I think that a lot of what is going on here is a desire to vent against people one dislikes, or thinks one dislikes -- but from a safe distance.  It's easy to rant about the Homosexuals or the Bible Thumpers in the privacy of one's home or neighborhood tavern, where everyone present can be assumed to be like-minded, or at least to keep quiet if they aren't.  I think I first noticed this during the national controversy over Anita Bryant in the late 70s.  Most gay people who knew that their families and straight friends and coworkers were bigots weren't about to confront them directly -- but they could call Bryant a "bitch" where neither she nor their straight acquaintances would hear them.  Likewise, Bryant and her admirers could prattle about Militant Flaunting Recruiting Homosexuals without reflecting that they knew homosexuals personally, or having to look their gay relatives in the eye while they spewed out their propaganda.  Bryant claimed, and on this I see no reason to doubt her, that she received death threats.  If you lack the guts to tell your family you're queer, how satisfying, and how cowardly, to pick up the telephone and hiss threats against someone you don't have to see face-to-face. (One of the ironies was that most people on both sides who behaved like this were Christians, and saw no conflict between their behavior and their Christian beliefs.) This is why we gay radicals urged everyone who could to come out publicly, and it's why so many gay people did so: we could say to those around us, "Do you realize that you're talking about me?"

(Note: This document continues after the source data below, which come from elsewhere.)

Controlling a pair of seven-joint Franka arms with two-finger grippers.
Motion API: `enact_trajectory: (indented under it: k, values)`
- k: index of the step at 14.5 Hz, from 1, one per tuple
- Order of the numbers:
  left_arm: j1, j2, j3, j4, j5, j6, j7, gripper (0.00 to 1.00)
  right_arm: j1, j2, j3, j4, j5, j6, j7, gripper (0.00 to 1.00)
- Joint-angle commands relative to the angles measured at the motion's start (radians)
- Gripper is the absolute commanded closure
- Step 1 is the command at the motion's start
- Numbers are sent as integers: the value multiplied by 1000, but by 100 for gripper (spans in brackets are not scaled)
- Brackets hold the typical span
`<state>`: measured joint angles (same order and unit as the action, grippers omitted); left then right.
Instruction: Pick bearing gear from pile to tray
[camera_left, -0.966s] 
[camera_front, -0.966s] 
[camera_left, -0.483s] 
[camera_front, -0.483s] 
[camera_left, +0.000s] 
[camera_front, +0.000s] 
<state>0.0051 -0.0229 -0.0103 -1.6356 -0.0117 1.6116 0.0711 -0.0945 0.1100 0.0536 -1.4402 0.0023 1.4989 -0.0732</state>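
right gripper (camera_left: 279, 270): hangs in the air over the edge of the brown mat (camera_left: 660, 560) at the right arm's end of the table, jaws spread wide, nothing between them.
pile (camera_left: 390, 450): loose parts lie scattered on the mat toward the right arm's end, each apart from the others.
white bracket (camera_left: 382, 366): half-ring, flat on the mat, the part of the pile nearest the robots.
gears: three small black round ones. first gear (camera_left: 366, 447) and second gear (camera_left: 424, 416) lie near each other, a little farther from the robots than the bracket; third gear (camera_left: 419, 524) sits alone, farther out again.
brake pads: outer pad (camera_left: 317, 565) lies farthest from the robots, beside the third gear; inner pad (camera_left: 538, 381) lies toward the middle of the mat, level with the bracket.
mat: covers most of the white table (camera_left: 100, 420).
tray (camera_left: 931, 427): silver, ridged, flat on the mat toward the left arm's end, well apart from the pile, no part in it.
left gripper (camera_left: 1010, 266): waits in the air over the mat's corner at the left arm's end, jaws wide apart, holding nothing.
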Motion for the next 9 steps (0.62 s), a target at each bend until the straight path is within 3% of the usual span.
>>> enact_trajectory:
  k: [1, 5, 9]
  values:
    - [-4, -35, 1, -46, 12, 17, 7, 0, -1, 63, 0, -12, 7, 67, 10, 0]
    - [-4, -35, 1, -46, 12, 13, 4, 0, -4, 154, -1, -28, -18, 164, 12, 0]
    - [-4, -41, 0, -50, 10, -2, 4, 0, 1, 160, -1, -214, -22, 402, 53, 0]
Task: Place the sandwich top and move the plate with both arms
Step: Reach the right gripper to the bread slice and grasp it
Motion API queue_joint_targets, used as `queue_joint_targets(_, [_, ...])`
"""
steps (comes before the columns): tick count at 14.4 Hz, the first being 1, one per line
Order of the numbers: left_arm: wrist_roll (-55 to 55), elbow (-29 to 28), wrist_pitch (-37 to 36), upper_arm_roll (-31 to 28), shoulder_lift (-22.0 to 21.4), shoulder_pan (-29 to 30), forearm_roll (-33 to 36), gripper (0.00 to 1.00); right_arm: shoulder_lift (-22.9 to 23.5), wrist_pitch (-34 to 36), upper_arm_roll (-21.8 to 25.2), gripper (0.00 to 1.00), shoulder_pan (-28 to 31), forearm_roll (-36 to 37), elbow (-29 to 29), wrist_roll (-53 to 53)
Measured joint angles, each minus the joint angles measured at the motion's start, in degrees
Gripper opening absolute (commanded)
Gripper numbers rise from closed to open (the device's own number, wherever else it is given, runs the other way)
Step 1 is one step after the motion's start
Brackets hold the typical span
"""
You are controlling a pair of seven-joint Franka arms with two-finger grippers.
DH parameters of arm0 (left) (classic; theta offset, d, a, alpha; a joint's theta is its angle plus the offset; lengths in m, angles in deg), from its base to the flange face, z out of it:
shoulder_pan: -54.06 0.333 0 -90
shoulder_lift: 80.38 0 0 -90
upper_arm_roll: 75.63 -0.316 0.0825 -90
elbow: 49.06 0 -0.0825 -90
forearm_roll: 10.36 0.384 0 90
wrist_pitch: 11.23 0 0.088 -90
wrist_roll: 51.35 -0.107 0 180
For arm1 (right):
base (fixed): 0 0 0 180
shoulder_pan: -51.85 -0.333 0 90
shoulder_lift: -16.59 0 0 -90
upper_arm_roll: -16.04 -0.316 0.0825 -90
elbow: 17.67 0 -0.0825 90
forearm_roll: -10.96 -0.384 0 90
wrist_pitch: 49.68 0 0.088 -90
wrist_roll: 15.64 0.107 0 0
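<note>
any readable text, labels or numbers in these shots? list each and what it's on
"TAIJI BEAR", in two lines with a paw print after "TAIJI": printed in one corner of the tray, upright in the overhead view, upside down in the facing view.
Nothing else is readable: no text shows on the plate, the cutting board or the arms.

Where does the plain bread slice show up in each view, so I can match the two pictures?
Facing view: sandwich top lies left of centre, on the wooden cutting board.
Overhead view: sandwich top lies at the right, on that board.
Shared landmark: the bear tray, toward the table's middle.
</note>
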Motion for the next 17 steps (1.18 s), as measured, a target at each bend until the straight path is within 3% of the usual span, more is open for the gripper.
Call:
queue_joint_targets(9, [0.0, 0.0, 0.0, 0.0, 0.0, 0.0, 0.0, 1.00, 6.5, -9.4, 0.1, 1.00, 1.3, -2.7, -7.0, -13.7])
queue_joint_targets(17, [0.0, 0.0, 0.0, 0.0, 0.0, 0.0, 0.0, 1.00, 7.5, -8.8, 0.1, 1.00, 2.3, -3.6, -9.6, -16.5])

Facebook, even more than the rest of the Internet, has collapsed the distances between people at what used to be safe distances, and so undermined this desire.  But people still act as though no one could hear or see what they post.  (Not all that many bother to learn to use the privacy settings.)  I use the Internet to vent too, but first I address people I know on Facebook.  And also people I don't know: a lot of deranged garbage from all over the political spectrum turns up in my news feed, so I reply when it suits me.  Sometimes I get indignant demands that I mind my own business, but this sort of thing is my business.  It affects the quality of life everywhere, not just on Facebook, that people are so ignorant and/or misinformed (the two aren't mutually exclusive) and feel free to project their anxieties aggressively onto people they know nothing about.  By contrast, I do know quite a lot about the ideas I criticize and the people who express them.  Learning that is not often comfortable, but nowhere is it written that I must be comfortable.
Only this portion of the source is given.